Exercise requirements >> Where the string "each" appears in a line of the material below, copy that line.

------ Dataset content ------

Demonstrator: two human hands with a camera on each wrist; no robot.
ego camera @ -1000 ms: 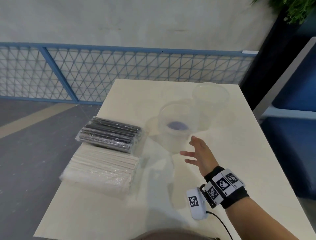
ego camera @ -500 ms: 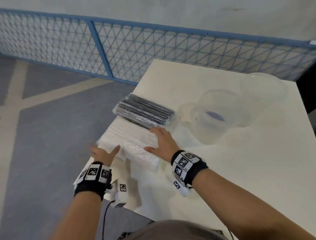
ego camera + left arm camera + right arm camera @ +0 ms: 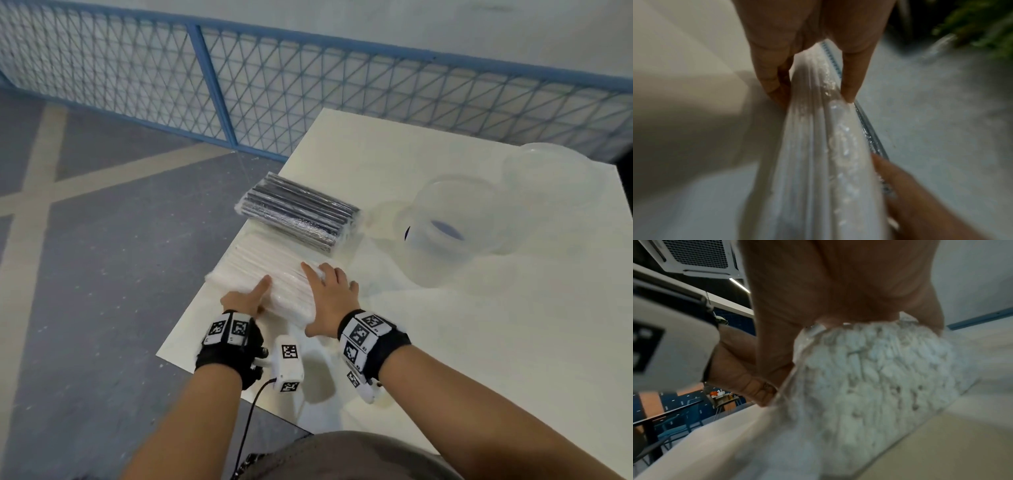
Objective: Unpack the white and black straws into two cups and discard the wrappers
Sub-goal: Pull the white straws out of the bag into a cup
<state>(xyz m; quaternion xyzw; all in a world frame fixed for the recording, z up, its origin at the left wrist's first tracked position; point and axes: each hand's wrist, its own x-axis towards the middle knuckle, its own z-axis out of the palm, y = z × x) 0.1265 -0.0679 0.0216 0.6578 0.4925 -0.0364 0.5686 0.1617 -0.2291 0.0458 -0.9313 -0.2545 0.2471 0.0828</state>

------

Written solution >>
Demonstrator: two human hands with a camera on each wrist; no robot.
<state>(xyz m; quaternion xyzw; all in a world frame fixed for the recording, z up, its origin at the left wrist's first tracked position; point and axes: each hand's wrist, its own x-axis towards the middle knuckle, its own z-axis out of the palm, y = z × x) 0.1265 -0.0679 0.0216 0.6578 0.4925 -0.0364 0.5686 0.1617 -0.2291 0.0458 -0.9313 -0.2545 0.2471 0.0828</state>

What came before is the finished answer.